Determined to finish the beds, I went to it, never going back into that room again. But my mind still threw images of Elvis at me, memories of the passed few days... and that kiss that Vernon and most likely the Colonel saw. This probably wouldn't end well. Yes, I wanted to continue to feel what I was feeling when the kiss happened, to feel loved and wanted by a man again, but it wasn't right. Elvis, as a very famous person, shouldn't be involved with his housekeeper – a maid, essentially – who graduated high school when he was only a few months old.

No, this shouldn't happen, no matter how much I wanted it to.

~ ~ ~

I couldn't pay attention for the life of me, and I could tell that the guys, including the Colonel and Daddy, were getting impatient.

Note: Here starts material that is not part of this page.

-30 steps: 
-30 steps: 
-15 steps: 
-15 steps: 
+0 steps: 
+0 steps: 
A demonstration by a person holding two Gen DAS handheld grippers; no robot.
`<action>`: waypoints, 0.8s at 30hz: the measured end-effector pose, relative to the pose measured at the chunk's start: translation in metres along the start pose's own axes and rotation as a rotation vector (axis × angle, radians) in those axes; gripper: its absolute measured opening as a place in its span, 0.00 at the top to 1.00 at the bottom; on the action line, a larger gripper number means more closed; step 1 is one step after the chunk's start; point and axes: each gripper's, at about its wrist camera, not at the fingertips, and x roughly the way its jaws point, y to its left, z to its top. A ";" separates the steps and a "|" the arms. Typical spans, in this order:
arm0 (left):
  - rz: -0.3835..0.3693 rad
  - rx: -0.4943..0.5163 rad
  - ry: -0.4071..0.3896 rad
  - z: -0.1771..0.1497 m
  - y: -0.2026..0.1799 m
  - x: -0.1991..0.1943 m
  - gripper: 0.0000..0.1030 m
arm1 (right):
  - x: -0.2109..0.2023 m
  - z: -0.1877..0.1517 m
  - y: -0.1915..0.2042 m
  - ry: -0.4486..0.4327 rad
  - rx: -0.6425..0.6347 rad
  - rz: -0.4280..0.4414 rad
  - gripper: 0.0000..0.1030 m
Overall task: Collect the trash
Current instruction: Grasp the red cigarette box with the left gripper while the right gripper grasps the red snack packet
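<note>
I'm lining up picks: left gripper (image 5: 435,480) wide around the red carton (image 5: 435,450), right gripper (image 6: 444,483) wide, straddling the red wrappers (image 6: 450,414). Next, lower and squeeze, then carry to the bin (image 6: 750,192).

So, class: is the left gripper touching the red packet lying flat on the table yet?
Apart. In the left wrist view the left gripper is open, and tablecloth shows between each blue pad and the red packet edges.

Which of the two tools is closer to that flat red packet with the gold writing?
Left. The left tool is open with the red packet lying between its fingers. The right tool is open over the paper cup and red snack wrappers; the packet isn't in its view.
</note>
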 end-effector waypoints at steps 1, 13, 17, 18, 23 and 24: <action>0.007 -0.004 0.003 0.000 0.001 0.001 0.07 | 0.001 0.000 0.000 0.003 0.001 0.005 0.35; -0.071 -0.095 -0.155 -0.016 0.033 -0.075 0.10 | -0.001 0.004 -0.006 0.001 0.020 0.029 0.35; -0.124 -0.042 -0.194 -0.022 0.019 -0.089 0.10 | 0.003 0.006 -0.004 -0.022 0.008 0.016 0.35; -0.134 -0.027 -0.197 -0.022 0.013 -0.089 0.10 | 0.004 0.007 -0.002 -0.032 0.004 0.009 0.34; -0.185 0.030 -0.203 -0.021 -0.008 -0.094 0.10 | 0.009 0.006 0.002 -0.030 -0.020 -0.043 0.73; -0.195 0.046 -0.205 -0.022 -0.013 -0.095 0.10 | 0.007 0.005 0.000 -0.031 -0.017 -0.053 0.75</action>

Only my good pal Scotty Moore, who had only just arrived in Memphis so he wasn't at my homecoming, seemed to be concerned with how many times I goofed up singing.

"I'm sorry, everyone, I need a break," I said into the microphone at the recording studio, a beautiful tan guitar in my arms. "Five minutes."

"On standby," said one of the men in the little room with a window, men in charge of recording the audio.

"Excuse me," I said and took the guitar strap off of me and set the instrument on my chair. I left the recording room and stepped into the hallway outside. Both Daddy and the Colonel knew what was going on, but not Scotty. He was out in the hallway a few seconds after I entered it. The memory of those billowing sheets in the wind came to my mind, and I grinned.